На перепутье (Йорк) - страница 8

— В чем проблема? — спросила она учительницу. — Мне это представляется довольно точным изображением женской груди.

Леон не посмел засмеяться, он так же смутился, как и учительница. В тот день, когда мать зашла к нему в комнату, чтобы поцеловать на ночь, она сказала: «Если ты хочешь заняться лепкой вместо рисования, тебе просто следовало сказать мне». На следующий день он нашел в своей комнате глину и инструмент для лепки. Отец только заметил: «Твоя мама сказала, что тебе нравится лепить. Что же, флаг тебе в руки и вперед! — затем добавил, подмигнув жене: — Только в следующий раз лепи две груди. Нечестно оставлять даму кособокой, как ты думаешь?» И все. С того дня он так или иначе занимается лепкой.

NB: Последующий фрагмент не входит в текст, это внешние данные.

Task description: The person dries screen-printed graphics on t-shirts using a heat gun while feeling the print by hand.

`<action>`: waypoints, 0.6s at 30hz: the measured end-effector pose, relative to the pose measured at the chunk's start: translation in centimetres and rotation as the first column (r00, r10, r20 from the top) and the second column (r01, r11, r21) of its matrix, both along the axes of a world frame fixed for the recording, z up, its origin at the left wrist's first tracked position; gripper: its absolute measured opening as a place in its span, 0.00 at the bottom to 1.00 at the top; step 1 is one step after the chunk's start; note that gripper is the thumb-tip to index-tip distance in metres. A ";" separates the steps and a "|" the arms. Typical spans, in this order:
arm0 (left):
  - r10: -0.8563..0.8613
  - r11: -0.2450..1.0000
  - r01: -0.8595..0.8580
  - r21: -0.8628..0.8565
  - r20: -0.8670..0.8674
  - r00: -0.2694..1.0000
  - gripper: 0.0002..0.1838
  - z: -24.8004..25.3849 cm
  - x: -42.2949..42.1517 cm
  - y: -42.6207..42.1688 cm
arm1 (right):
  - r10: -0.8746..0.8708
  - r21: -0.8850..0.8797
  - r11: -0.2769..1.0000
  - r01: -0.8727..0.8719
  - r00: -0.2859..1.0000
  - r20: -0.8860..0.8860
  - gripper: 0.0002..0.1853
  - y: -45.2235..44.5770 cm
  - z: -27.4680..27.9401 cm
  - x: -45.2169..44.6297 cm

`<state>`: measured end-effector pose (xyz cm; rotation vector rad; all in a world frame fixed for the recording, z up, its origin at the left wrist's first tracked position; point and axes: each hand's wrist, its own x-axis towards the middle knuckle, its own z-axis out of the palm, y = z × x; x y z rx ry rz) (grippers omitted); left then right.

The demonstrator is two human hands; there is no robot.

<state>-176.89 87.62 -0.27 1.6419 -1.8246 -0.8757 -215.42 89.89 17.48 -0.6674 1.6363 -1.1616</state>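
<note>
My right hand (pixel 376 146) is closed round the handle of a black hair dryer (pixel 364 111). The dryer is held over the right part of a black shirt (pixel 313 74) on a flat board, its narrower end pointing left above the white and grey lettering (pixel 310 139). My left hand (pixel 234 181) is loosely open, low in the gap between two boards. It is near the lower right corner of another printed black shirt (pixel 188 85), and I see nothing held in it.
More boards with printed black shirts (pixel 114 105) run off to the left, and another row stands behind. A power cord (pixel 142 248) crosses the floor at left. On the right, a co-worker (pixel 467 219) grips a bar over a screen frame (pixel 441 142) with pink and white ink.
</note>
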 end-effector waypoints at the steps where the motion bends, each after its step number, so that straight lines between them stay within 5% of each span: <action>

Леон на секунду прикрыл глаза, почувствовав легкую головную боль, зарождавшуюся около виска. Он крепче сжал бокал, дожидаясь, когда боль уйдет. Наверное, это из-за выстрелов. Он повертел головой, чтобы расслабить шейные мускулы, и возобновил наблюдение за Тарой, даже не пытаясь скрыть своего интереса. Похожа ли она на богиню? Нет, она стройнее и более напряженная. Более живая. Изнутри. Греческая туника была на Блэр. Тара же предпочла простое летнее платье и сандалии. Но мысленно он лепил задрапированное тело Тары. Складки ее грубой хлопчатобумажной юбки казались мягче шелка Блэр. И ее глаза тоже. Серые. Невинные. Детские глаза на лице взрослой женщины. У Блэр были длинные белокурые волосы, распущенные и переброшенные через одно плечо, как у богини. У Тары волосы черные, откинутые с лица, как будто она только что вышла из душа. И тем не менее именно Тара будила в нем воспоминания о гордой, но податливой женственности, которую он обожал в греческих статуях.

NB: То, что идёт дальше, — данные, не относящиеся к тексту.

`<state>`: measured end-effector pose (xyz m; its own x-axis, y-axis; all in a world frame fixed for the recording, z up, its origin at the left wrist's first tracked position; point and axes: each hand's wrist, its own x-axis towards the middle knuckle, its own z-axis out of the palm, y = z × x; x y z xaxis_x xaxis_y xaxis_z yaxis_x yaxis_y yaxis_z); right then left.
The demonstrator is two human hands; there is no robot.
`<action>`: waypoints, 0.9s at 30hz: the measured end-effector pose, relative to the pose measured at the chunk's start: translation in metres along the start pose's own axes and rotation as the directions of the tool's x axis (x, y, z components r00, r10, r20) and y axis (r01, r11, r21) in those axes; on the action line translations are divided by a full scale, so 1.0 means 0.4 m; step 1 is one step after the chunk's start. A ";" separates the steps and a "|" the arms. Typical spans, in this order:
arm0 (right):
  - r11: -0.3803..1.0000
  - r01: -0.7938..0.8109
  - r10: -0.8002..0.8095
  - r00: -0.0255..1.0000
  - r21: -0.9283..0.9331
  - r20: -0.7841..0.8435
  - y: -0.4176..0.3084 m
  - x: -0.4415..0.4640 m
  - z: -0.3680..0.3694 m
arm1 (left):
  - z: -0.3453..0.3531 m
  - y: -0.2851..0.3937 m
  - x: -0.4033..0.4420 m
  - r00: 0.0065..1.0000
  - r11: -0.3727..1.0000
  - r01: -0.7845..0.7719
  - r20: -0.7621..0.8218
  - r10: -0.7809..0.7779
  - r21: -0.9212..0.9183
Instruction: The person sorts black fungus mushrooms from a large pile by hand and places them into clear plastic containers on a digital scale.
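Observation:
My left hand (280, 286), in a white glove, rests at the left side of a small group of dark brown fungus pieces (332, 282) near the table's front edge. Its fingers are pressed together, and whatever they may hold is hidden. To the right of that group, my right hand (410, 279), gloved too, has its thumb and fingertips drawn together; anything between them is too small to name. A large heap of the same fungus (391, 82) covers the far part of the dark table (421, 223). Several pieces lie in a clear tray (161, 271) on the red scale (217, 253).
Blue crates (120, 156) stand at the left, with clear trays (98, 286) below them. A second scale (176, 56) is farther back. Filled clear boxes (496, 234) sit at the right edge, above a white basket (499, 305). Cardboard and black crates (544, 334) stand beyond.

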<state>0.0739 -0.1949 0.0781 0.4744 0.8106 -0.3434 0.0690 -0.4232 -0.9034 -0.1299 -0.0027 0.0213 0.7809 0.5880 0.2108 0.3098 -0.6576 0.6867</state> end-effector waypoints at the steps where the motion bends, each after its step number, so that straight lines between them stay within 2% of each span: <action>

Эти мысли его беспокоили. Он подвинул свой стул к Димитриосу и задал вопрос, ответ на который отлично знал:

— Почему та фигурка греческого атлета, которую вы нашли, была обнаженной? Греческие атлеты всегда выступали обнаженными?

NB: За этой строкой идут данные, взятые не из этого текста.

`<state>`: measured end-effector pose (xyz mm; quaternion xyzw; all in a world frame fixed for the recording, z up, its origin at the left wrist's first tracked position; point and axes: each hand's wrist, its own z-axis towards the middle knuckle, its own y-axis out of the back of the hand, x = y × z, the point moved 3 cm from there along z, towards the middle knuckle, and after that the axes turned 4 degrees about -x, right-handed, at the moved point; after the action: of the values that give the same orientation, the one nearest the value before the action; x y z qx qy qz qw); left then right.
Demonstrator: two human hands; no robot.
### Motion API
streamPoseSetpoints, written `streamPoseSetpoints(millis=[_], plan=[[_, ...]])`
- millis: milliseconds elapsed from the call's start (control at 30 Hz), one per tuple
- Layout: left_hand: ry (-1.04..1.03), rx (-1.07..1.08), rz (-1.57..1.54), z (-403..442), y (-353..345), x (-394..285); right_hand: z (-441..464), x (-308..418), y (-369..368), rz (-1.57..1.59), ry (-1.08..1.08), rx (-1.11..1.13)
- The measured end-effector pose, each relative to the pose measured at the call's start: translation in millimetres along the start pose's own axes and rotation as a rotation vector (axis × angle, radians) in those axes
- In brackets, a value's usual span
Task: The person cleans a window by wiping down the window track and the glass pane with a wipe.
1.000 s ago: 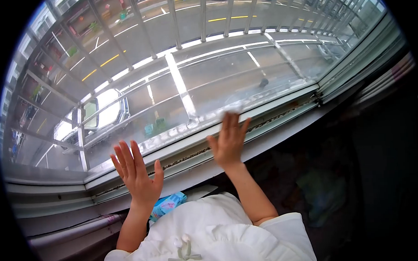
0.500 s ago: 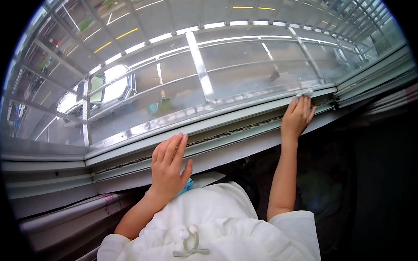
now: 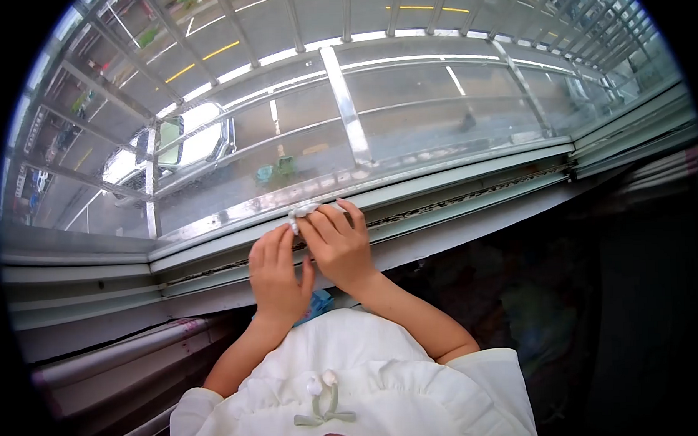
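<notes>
My right hand (image 3: 338, 245) is closed on a crumpled white wipe (image 3: 303, 210), pressed to the outer ledge of the window frame (image 3: 429, 186). Its thumb side lies beside the fingertips of my left hand (image 3: 277, 278). The left hand rests over the sliding track, fingers stretched out and thumb apart, nothing seen in its grasp. Dark grime lines the window track (image 3: 464, 202) to the right of both hands. Where the wipe passes under my right fingers, it is hidden.
Metal safety bars (image 3: 345, 114) stand outside the window, with a street and a parked white car (image 3: 196, 139) below. A pale curtain (image 3: 131, 352) hangs at lower left. Something blue and crinkled (image 3: 315, 305) lies between my left wrist and my white top (image 3: 331, 357).
My right hand has swept left along the frame with the white wipe, from the right end to beside my left hand. The left hand has stayed nearly in place.
</notes>
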<state>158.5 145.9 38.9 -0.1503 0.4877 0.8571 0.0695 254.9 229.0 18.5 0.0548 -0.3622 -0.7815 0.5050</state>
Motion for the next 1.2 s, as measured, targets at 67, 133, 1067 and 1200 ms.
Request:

Тара ответила раньше, чем Димитриос успел открыть рот.

— Да, атлеты, участвовавшие в Олимпийских играх, были нагими, дабы показать физическую красоту во всем ее совершенстве. А может быть, кто знает, правдива старая легенда, — она насмешливо улыбнулась. — Рассказывают, что во время бега в Афинах трусы у атлета соскочили и он запутался в них у самого финиша. Поэтому соревнующиеся жители Афин еще до заката солнца приняли закон о наготе. Кроме того, — продолжила Тара, когда все посмеялись над ее рассказом, — так ведь удобнее, не находите?

Глаза уже не были мягкими, они сверкали в ответ на подковырку Леона. Кто этот человек, который так настойчиво на нее таращится? Ей можно не смотреть на него: его образ запечатлелся в ее памяти с первого взгляда, и она постоянно ощущала его присутствие. Тара помнила твердую линию подбородка, высокие скулы, широкий и высокий лоб, зеленые глаза — цвета морской воды на той глубине, где она нашла своего атлета. Во время короткой паузы она подняла глаза на луну, удивляясь, почему воздух вдруг стал таким неподвижным. Молчаливое небо над ней будто затаило дыхание — казалось, оно чего-то ждало. Все попытки отвлечься не принесли результата. Думать она могла только о зеленых глазах Леона Скиллмена. Безумие какое-то. Его взгляд ее нервировал: она ощущала в нем определенный подтекст.